**** RECORD EXCERPTS

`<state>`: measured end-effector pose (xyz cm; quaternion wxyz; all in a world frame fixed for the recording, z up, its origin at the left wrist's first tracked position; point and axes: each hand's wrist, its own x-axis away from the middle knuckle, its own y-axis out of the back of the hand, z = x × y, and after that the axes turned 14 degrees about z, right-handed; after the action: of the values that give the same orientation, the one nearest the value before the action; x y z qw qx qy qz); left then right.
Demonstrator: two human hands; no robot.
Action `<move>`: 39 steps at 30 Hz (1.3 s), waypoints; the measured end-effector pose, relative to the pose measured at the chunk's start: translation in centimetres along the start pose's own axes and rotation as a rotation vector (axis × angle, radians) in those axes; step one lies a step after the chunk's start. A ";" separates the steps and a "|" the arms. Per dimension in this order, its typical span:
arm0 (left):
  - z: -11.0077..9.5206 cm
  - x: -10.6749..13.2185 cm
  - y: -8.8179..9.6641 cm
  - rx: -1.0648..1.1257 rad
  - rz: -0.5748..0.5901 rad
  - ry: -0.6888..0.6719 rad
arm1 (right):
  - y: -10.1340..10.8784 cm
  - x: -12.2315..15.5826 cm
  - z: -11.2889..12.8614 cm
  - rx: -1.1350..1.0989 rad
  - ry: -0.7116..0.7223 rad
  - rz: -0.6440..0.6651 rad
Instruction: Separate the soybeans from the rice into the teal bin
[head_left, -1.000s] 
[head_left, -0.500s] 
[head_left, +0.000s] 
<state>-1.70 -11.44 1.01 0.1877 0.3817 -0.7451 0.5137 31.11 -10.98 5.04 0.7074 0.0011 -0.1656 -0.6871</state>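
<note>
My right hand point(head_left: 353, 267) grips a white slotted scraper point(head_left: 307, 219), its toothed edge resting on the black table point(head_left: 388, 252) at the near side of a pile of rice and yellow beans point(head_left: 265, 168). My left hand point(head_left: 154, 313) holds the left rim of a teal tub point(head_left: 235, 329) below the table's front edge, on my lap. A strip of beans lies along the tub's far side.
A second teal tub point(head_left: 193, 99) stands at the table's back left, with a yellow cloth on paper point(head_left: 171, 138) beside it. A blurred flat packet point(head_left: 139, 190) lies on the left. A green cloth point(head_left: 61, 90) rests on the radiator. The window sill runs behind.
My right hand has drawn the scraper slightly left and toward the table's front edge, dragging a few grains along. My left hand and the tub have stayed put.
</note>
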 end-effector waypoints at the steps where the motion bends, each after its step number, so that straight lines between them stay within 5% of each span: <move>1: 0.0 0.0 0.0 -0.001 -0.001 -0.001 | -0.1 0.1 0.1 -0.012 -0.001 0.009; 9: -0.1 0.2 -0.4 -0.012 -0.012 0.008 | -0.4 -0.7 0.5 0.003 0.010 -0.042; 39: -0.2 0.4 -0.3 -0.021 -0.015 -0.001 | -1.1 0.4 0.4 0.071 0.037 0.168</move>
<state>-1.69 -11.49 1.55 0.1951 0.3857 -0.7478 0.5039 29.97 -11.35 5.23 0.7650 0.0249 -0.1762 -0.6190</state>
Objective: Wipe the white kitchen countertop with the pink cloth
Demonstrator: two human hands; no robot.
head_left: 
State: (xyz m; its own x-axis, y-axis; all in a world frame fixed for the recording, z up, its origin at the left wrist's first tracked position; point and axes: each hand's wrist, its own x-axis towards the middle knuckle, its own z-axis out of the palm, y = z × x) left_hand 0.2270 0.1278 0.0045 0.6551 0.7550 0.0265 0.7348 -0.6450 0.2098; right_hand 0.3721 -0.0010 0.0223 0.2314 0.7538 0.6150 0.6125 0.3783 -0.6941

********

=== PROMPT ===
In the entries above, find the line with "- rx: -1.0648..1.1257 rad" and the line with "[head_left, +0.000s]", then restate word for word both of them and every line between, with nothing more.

=== ANSWER SECTION ===
  - rx: -1.0648..1.1257 rad
  - rz: -0.5748..0.5901 rad
  - ry: -0.6888..0.6719 rad
arm1 (right):
  - y: -10.1340..10.8784 cm
  - x: -12.2315..15.5826 cm
  - z: -11.2889..12.8614 cm
  - rx: -1.1350..1.0989 rad
  - ry: -0.7116..0.7223 rad
  - rz: -0.6440..0.6651 rad
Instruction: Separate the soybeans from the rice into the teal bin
[head_left, -1.000s] 
[head_left, -0.500s] 
[head_left, +0.000s] 

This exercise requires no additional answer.